Frequently asked questions

Question 1

How much does Leapsome cost per user per month?

Based on third-party buyer reports from G2 and Capterra, Leapsome pricing typically falls between $8 and $15 per user per month for the full platform bundle. Individual modules are available at $4 to $8 per user per month. Leapsome does not publish pricing publicly — you must request a custom quote, and actual rates vary based on module selection, company size, and contract length. The bundle discount incentivizes multi-module purchases, so single-module pricing is proportionally higher.

Question 2

Does Leapsome offer a free plan or free trial?

Leapsome offers a free trial that lets you evaluate the platform before committing to a paid plan. The trial is available through the Leapsome sales team and provides access to the core modules. There is no permanent free tier — all production usage requires a paid subscription. The demo-led sales process means you will engage with a sales representative before getting trial access.

Question 3

Can I buy individual Leapsome modules instead of the full bundle?

Yes. Leapsome's modular pricing lets you purchase individual modules — Reviews, Goals and OKRs, Engage, Learn, or Compensate — separately. Individual module pricing typically runs $4 to $8 per user per month based on G2 buyer reports. However, the bundle discount makes the full platform meaningfully cheaper per module than purchasing individually. If you only need one capability, a specialist tool like Lattice for performance or Culture Amp for engagement may offer better depth at a comparable price.

Question 4

How does Leapsome pricing compare to Lattice?
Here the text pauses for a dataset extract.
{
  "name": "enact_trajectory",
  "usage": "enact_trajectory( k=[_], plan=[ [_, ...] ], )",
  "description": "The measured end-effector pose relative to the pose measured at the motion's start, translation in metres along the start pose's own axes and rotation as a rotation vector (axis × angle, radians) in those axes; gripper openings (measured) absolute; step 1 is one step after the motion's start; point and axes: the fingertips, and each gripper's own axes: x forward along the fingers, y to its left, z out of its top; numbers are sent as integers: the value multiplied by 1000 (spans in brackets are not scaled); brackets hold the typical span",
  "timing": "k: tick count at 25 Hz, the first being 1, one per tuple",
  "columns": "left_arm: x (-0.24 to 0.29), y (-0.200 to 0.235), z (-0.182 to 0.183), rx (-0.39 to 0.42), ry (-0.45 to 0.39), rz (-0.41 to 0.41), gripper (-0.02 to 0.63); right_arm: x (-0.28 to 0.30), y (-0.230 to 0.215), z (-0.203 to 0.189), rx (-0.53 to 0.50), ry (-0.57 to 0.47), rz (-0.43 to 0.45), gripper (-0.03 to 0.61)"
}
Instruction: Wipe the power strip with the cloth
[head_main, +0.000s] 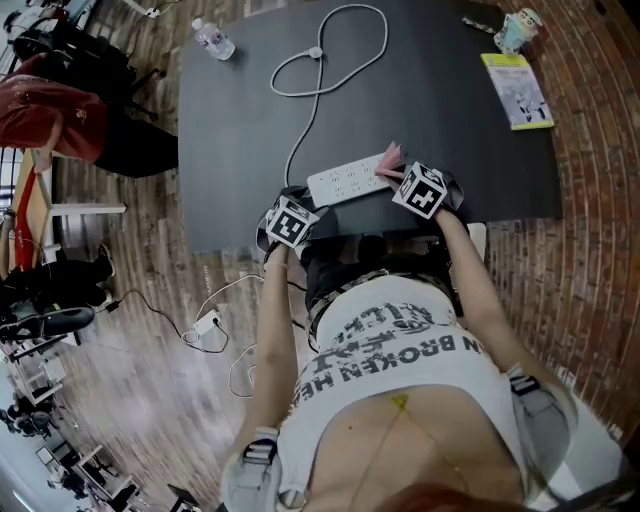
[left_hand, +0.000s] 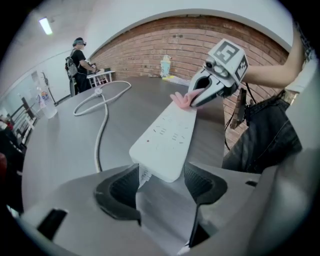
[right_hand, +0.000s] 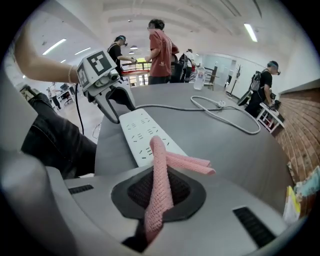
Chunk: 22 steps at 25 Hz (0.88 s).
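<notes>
A white power strip (head_main: 345, 183) lies near the front edge of the dark table (head_main: 240, 150), and its cable (head_main: 320, 60) loops away to the far side. My left gripper (head_main: 298, 205) straddles the strip's near end (left_hand: 167, 137), with the pads against its two sides. My right gripper (head_main: 396, 176) is shut on a pink cloth (head_main: 390, 155). The cloth (right_hand: 185, 161) rests on the strip's other end (right_hand: 137, 132). In the left gripper view the right gripper (left_hand: 200, 97) presses the cloth (left_hand: 181, 99) onto the strip's far end.
A water bottle (head_main: 213, 40) lies at the table's far left. A yellow-green booklet (head_main: 517, 90) and a printed cup (head_main: 518, 30) are at the far right. Brick flooring borders the table on the right. Other people stand beyond the table (right_hand: 160, 45).
</notes>
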Motion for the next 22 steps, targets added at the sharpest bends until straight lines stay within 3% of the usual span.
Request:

Leapsome's estimated $8 to $15 per user per month for the full bundle compares to Lattice's published pricing of approximately $8 to $11 per user per month for performance, OKRs, and engagement. Leapsome includes learning and compensation modules that Lattice does not offer natively, which makes the higher ceiling price reflect broader functionality. For teams that only need performance and engagement, Lattice may be cheaper. For teams that want learning and compensation integrated, Leapsome's bundle provides more value per dollar.

Question 5

Does Leapsome charge implementation fees?
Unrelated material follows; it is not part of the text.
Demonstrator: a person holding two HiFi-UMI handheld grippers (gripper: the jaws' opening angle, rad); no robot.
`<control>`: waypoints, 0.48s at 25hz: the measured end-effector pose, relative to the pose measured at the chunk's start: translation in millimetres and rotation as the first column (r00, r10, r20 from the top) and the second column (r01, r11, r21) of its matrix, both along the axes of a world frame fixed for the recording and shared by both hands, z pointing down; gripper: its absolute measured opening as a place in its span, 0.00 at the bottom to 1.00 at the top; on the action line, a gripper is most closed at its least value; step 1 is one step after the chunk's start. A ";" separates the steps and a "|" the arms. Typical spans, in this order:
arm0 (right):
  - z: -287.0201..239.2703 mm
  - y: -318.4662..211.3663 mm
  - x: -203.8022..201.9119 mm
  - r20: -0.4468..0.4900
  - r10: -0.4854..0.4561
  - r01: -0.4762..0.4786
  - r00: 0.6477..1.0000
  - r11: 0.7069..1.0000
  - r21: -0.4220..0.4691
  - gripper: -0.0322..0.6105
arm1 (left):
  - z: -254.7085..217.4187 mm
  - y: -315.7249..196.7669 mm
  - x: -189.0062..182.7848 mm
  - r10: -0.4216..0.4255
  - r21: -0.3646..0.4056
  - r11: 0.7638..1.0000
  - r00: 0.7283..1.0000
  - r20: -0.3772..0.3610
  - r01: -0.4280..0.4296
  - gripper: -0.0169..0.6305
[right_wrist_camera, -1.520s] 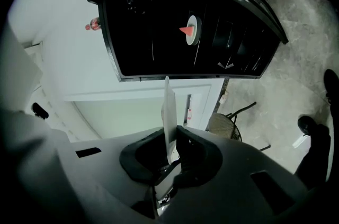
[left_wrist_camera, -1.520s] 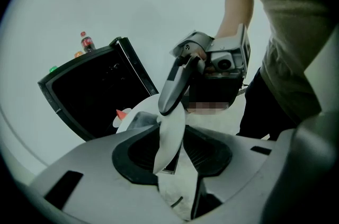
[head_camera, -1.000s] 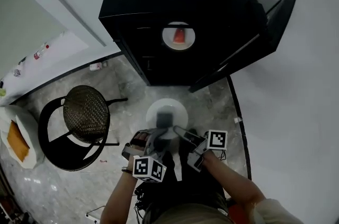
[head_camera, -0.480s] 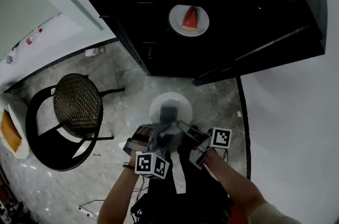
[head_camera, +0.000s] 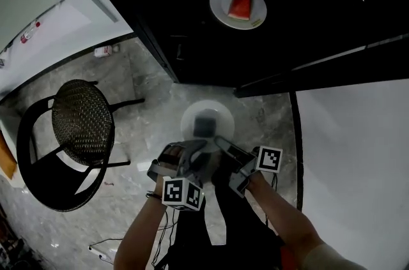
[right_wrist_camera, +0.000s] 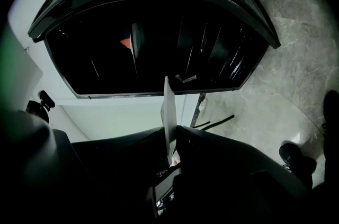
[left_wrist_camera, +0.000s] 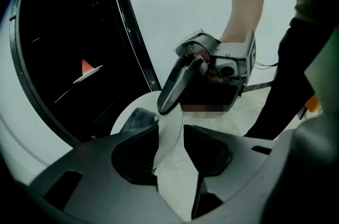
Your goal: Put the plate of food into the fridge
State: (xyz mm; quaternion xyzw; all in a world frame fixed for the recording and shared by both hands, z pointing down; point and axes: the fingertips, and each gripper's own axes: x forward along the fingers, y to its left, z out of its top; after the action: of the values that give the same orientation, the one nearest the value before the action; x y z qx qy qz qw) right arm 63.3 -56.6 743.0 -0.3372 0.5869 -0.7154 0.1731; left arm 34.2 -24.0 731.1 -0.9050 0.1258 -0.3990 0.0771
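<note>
1. The black fridge (head_camera: 192, 26) now spreads across the whole top of the head view. Its roof and the bottles on it slip out of frame.
2. Inside it, the plate with a red slice (head_camera: 238, 5) shifts up and right and looks larger.
3. The fridge's open door (head_camera: 345, 61) stretches to the right edge.
4. The wicker chair (head_camera: 83, 125) drifts left.

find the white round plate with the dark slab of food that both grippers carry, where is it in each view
Head view: white round plate at centre, below the open black fridge.
Left gripper view: low centre, rim between the jaws.
Right gripper view: centre, edge-on, a thin white strip rising from the jaws.
Shared landmark: red wedge of food inside the fridge, upper right, left, upper left in turn.
</note>
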 end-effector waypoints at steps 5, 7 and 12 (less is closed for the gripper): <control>26.3 -12.4 3.5 -0.004 0.010 -0.010 1.000 1.000 0.011 0.11 | 22.4 -11.9 3.3 -0.026 0.007 1.000 0.999 -0.019 0.027 0.23; 37.5 -16.4 4.8 -0.013 0.018 -0.017 1.000 1.000 0.006 0.11 | 32.2 -13.4 2.5 -0.035 0.009 0.999 0.999 -0.021 0.036 0.23; 59.4 -26.3 -0.6 -0.030 -0.011 0.012 0.999 1.000 0.026 0.11 | 53.5 -22.3 -3.7 -0.088 -0.014 0.996 0.995 -0.036 0.087 0.23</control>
State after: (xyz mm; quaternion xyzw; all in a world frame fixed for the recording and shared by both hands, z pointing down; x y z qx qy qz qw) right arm 62.7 -82.9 802.4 -0.3422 0.6008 -0.7034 0.1646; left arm 30.5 -46.3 784.5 -0.9063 0.1642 -0.3861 0.0517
Leapsome includes onboarding support with most contracts, but the depth of support varies by contract value. For companies with 200 or more users, a dedicated customer success manager and structured implementation timeline are typically included. For smaller contracts, the onboarding may be lighter and self-directed. Ask specifically during the sales process whether implementation support is included and what it covers, and get commitments documented in the contract.

Question 6

Can I negotiate Leapsome pricing?

Yes. Because pricing is custom and quote-based, there is room to negotiate — especially on multi-year commitments. G2 buyer benchmarks suggest that two- or three-year agreements can yield 10 to 20 percent discounts over annual rates. Ask for a per-user rate lock for the contract term, because Leapsome's renewal pricing can increase as the vendor adds features and adjusts positioning. Timing also matters — end-of-quarter deals tend to come with better terms.